## PROBLEM STATEMENT
Retype the whole listing exactly.

## SOURCE DATA
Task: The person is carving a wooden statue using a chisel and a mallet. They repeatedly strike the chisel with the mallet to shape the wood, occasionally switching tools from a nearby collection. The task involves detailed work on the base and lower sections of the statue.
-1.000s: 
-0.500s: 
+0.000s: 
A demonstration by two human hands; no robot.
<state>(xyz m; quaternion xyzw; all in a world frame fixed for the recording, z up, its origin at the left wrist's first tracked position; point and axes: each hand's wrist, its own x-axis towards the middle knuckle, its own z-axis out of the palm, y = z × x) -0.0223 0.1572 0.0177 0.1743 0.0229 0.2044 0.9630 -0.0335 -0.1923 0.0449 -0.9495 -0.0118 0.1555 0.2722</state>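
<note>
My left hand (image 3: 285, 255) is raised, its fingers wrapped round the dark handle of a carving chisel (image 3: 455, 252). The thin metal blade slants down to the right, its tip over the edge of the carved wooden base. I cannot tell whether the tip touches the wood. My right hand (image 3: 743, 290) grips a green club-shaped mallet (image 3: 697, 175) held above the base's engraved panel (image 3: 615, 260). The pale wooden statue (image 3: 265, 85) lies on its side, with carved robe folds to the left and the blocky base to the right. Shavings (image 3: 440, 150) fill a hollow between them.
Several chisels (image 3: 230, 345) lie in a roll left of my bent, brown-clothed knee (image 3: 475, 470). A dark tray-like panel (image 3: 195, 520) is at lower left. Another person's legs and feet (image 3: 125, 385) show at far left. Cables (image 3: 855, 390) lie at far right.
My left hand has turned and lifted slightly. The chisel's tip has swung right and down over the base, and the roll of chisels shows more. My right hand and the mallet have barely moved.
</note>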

## RESPONSE TO THE EXERCISE
Task: The person is carving a wooden statue using a chisel and a mallet. They repeatedly strike the chisel with the mallet to shape the wood, occasionally switching tools from a nearby collection. The task involves detailed work on the base and lower sections of the statue.
-1.000s: 
-0.500s: 
+0.000s: 
A demonstration by two human hands; no robot.
<state>(xyz m; quaternion xyzw; all in a world frame fixed for the recording, z up, its origin at the left wrist's first tracked position; point and axes: each hand's wrist, its own x-axis towards the middle knuckle, its own z-axis out of the palm, y = z × x) -0.0223 0.1572 0.0177 0.1743 0.0229 0.2044 0.9630 -0.0335 -0.1923 0.0449 -0.9495 -0.0118 0.1555 0.2722</state>
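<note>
My left hand (image 3: 285, 255) is raised, its fingers wrapped round the dark handle of a carving chisel (image 3: 455, 252). The thin metal blade slants down to the right, its tip over the edge of the carved wooden base. I cannot tell whether the tip touches the wood. My right hand (image 3: 743, 290) grips a green club-shaped mallet (image 3: 697, 175) held above the base's engraved panel (image 3: 615, 260). The pale wooden statue (image 3: 265, 85) lies on its side, with carved robe folds to the left and the blocky base to the right. Shavings (image 3: 440, 150) fill a hollow between them.
Several chisels (image 3: 230, 345) lie in a roll left of my bent, brown-clothed knee (image 3: 475, 470). A dark tray-like panel (image 3: 195, 520) is at lower left. Another person's legs and feet (image 3: 125, 385) show at far left. Cables (image 3: 855, 390) lie at far right.
My left hand has turned and lifted slightly. The chisel's tip has swung right and down over the base, and the roll of chisels shows more. My right hand and the mallet have barely moved.
</note>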

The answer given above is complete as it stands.